Understanding ADHD and ADD
(Attention-Deficit/Hyperactivity Disorder)

 
Attention-deficit/hyperactivity disorder (ADHD) and Attention-deficit disorder (ADD) are conditions of the brain that make it hard for children to control their behavior.  It is one of the most chronic conditions of childhood.  All children have behavior problems at times.  Children with ADHD have frequent, severe problems that interfere with their ability to live normal lives.

A child with ADHD may have one or more of the following behavior symptoms:
  • Inattention- has a hard time paying attention, daydreams, is easily distracted, is disorganized, loses a lot of things.
  • Hyperactivity- seems to be in constant motions, has difficulty staying seated, squirms, talks too much.
  • Impulsivity- acts and speaks without thinking, unable to wait, interrupts others.
How can I tell if my child has ADHD?
Your pediatrician will assess whether your child has ADHD using standard guidelines developed by the American Academy of Pediatrics.  Keep in mind the following:
  • These guidelines are for children 6 to 12 years of age.  It is difficult to diagnose ADHD in children who are younger than this age group.
  • The diagnosis is a process that involves several steps.  It requires information about your child’s behavior from you, your child’s teacher, and/or other caregivers.
  • Your pediatrician will also look for other conditions that have the same types of symptoms as ADHD.  Some children have ADHD and other (coexisting) conditions, i.e. conduct disorder, depression, anxiety, or a learning disability.
  • There is no proven test for ADHD at this time.
If your child has ADHD, the symptoms will:
  • Occur in more than one setting, such as home, school, and social settings.
  • Be more severe than in other children the same age.
  • Start before your child reaches 7 years of age.
  • Continue for more than six months.
  • Make it difficult to function at school, at home, and/or in social settings.
What does treatment for ADHD involve?
As with chronic conditions, families must manage the treatment of ADHD on an ongoing basis.  In most cases, treatment for ADHD includes the following:
  1. A long-term management plan. This will have< >Target outcomes (behavior goals, ie, better school work)Follow-up activities (i.e. medication, making changes that affect behavior at school and at home.)
  2. Monitoring (checking the child’s progress with the target outcomes)
  3. Medication- for most children, stimulant medications are a safe and effective way to relieve ADHD symptoms.
  4. Behavior therapy- this focuses on changing the child’s environment to help improve behavior.
  5. Parent training- training can give parents specific skills to deal with ADHD behaviors in a positive way.
  6. Education- all involved need to understand what ADHD is.
  7. Teamwork- treatment works best when doctors, parents, teachers, caregivers, other health care professionals, and the child work together.  It may take some time to tailor your child’s treatment plan to meet his needs.
Treatment may not fully eliminate the ADHD-type behaviors.  However, most school-aged children with ADHD respond well when their treatment plan includes both stimulant medications and behavior therapy.
 
Is there a cure for ADHD?
There is no proven cure for ADHD at this time.  The cause of ADHD is unclear, although it is clearly somewhat genetic in origin.  Research is ongoing to learn more about the role of the brain in ADHD and the best ways to treat the disorder.

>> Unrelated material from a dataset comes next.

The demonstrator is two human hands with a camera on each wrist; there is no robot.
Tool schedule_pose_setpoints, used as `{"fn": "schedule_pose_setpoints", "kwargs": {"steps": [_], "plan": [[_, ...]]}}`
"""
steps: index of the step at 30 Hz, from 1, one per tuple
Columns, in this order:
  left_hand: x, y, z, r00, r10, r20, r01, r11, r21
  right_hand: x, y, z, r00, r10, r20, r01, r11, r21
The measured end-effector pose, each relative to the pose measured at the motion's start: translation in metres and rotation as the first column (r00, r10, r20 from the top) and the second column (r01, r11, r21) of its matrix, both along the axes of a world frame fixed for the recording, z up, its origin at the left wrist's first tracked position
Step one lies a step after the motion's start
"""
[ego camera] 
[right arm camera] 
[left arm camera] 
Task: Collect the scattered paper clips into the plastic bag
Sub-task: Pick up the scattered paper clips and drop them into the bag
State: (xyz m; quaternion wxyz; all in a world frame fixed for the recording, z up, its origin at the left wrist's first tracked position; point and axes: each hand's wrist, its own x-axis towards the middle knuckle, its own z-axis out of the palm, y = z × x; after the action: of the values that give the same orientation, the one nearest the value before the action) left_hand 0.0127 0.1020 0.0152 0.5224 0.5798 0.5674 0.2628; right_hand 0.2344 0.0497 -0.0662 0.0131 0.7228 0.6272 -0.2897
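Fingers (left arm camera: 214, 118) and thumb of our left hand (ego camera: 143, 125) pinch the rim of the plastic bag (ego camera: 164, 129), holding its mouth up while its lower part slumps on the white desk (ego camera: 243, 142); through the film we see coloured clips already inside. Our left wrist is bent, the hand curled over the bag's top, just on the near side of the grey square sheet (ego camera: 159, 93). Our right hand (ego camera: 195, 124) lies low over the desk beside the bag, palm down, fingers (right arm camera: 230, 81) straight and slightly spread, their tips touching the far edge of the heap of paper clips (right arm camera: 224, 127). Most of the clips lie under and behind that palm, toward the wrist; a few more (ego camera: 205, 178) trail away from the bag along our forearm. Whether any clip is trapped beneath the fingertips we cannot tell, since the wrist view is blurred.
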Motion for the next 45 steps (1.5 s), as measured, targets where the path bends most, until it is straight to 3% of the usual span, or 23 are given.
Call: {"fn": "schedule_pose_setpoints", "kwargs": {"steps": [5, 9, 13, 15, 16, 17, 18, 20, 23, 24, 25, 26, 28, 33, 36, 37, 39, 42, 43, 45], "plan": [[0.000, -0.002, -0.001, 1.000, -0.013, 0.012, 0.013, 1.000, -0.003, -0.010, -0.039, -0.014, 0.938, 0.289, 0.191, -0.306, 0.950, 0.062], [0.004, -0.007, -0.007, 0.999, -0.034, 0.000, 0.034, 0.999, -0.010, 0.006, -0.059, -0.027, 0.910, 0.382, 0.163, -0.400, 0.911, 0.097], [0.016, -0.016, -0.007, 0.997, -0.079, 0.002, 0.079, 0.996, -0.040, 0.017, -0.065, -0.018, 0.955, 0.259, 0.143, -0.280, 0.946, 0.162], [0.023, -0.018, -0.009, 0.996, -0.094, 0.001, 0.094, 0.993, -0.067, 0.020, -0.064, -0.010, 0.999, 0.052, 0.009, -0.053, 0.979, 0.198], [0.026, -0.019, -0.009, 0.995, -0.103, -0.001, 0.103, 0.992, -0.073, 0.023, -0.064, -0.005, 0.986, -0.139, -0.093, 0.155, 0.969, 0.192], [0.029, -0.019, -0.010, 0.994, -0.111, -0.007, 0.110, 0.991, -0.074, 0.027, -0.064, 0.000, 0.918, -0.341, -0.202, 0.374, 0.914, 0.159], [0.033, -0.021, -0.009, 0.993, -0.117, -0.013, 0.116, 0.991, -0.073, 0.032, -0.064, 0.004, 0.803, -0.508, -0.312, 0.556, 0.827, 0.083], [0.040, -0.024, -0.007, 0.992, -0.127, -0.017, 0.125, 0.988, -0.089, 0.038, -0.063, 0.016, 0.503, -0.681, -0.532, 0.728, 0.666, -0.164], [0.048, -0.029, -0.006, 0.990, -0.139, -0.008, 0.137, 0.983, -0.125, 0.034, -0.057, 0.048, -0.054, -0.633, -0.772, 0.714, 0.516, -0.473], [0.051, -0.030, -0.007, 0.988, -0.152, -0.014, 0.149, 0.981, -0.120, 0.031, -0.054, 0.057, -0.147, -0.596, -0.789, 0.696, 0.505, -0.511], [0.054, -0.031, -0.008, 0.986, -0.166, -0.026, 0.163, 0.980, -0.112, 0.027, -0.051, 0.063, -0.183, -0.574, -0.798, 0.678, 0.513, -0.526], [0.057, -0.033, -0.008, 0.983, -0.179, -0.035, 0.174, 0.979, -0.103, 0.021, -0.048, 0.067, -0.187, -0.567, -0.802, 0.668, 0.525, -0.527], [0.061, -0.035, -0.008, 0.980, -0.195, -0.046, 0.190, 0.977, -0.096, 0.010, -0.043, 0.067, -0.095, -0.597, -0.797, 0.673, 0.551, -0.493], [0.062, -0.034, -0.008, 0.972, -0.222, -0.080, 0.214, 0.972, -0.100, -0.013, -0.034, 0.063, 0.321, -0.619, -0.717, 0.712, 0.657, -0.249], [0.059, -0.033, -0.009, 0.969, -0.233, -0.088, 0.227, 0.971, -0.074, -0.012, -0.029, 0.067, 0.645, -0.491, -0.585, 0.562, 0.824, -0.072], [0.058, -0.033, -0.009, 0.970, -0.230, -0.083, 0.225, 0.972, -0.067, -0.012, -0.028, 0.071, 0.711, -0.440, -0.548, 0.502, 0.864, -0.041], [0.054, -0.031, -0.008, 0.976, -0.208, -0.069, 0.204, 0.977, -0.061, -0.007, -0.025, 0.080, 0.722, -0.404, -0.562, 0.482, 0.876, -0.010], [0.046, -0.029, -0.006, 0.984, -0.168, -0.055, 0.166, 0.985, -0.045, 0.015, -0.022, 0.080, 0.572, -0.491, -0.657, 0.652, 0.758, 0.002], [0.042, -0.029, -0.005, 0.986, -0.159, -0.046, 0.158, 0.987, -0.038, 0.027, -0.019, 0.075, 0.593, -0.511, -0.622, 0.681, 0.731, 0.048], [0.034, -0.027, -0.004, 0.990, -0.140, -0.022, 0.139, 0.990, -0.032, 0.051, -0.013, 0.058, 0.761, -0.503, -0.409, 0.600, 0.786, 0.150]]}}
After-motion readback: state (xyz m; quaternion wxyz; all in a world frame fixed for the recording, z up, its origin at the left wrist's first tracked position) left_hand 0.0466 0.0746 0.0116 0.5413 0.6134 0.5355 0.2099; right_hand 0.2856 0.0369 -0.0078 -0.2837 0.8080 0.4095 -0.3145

Easy Interventions for Executive Function Deficits (these will help you start organizing your chid's work at school and home):

Problems initiating work:  Break long assignments into chunks, review the "big picture"
Problems with attention regulation:  Eliminate distractions- use bright light in work area and clear surrounding area of potential distractions such as electonics, TV, siblings
Problems with attention shifting:  Plan transitions, institute 5 minute warnings, use a timer
Problems with organization:  Minimize clutter, color-code materials, establish a daily routing, create templates for writing assignments, use graphic organizers and visual charts placed strategically.
Problems with time management:  Schedules, calendars, planners, to-do lists, intermediate deadlines, watch with alarms and timers.
Problems with working memory:  Written directions from teachers/tutors, teach highlighting, note-taking, outlining, circling important key words.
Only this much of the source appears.